Like a curtain dropping. I've never seen weather move that fast. Is it always like that up here? "

He doesn't answer. Doesn't slow down. Doesn't turn around.

"I'm going to take that as a yes." I'm panting between sentences now but I keep going. "Your dog keeps looking at me like I'm his responsibility. Does he do that with everyone or am I special?"

Nothing. The wind. His boots on the trail.

"I'm going to take that as a yes too."

He glances back. I'm flushed and panting and still talking, and whatever he expected to see when he turned around, it wasn't that.

He turns back to the trail. His pace doesn't change. But the tension in his shoulders shifts — from solving a problem to something he wasn't expecting.

I surprised him.

Good.

The dog keeps pace beside me. Not beside him — beside me, glancing up every few strides like he's assigned himself to my flank. The man ahead of me doesn't look back. But his hand tightens on the pack strap when he checks the dog's position.
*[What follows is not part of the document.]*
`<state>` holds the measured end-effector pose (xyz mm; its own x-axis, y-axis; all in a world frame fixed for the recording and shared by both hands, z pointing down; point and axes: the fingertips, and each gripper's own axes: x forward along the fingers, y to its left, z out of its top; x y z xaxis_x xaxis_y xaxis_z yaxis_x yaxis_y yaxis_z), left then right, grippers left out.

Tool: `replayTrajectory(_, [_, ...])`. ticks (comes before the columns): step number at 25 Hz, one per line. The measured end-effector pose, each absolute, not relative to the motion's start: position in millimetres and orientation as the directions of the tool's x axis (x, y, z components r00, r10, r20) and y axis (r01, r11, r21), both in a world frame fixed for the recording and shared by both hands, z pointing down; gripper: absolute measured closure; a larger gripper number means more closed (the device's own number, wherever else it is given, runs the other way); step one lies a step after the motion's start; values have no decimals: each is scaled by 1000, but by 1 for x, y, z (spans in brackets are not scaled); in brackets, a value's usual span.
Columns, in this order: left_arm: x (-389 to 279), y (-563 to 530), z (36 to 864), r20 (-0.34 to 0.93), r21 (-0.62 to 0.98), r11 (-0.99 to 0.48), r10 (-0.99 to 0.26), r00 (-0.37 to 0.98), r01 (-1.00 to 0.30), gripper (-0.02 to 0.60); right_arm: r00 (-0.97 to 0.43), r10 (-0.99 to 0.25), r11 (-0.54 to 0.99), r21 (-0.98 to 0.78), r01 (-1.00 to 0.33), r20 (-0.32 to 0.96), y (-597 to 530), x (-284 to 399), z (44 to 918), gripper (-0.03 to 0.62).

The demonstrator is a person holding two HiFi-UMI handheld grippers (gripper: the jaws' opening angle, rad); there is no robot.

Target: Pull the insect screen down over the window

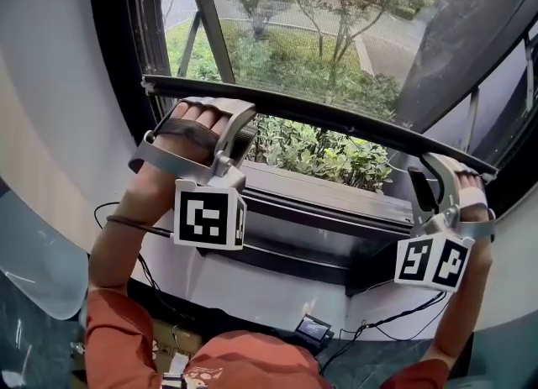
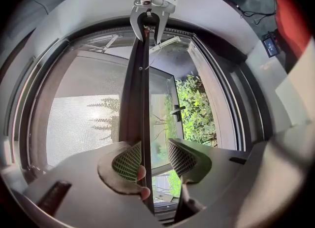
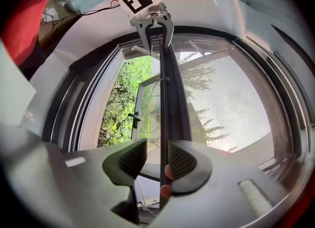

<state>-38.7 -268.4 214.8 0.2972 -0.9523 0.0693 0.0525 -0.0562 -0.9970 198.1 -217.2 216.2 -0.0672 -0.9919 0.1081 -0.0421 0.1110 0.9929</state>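
The insect screen had a dark bottom bar [image 1: 336,118], and this bar lay slanted across the window [image 1: 319,34], higher at the left end and lower at the right end. Above the bar was the grey mesh [image 2: 78,123]. Below it the window was uncovered, with green plants [image 1: 319,152] visible outside.

The left tool [image 1: 239,127] was at the left end of the bar and the right tool [image 1: 437,179] was at the right end. Both pointed toward the window, almost level. Each carried its marker cube [image 1: 208,218] on the side near the person.

In the left gripper view the bar ran between the two jaws. It lay against the left pad, and a clear gap separated it from the right pad, so the jaws stood spread and did not pinch the bar. The person's fingertips [image 2: 141,172] showed just beside that pad, at the bar.

In the right gripper view it was the mirror picture. The bar passed between the spread jaws, touching the right pad and apart from the left one, with fingertips [image 3: 169,172] at the bar. Neither tool clamped it.

Under the window was a dark sill [image 1: 336,202], and below it a white wall with black cables [image 1: 395,320] and a small device [image 1: 313,327]. The person's sleeves [image 1: 109,337] were orange.
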Motion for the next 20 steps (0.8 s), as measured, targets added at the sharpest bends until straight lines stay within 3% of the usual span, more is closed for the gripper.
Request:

Forty minutes. A shelter — squat timber, barely visible until we're on top of it.

He has the door open and a woodstove lit before I've finished shaking the snow out of my hair.

Two bunks against the far wall, a supply cache, and a thick wool rug spread in front of the stove that looks like it's survived more storms than I have.

He turns around. Looks at me properly for the first time with light instead of whiteout between us. The stove light catches dark hair, a jaw that hasn't softened in years, brown eyes. He looks at me like he's already decided something.

His gaze moves over me — slow, deliberate — and stops at my mouth for one half-second before coming back to my eyes. I kept up. I didn't panic. I'm still warm and talking and here, and he knows it.

Outside, the wind hits the walls and gets nowhere. The storm is a sound now, not a danger — muffled behind thick timber. And he's still looking at me.

I look back.

My heart kicks hard against my ribs.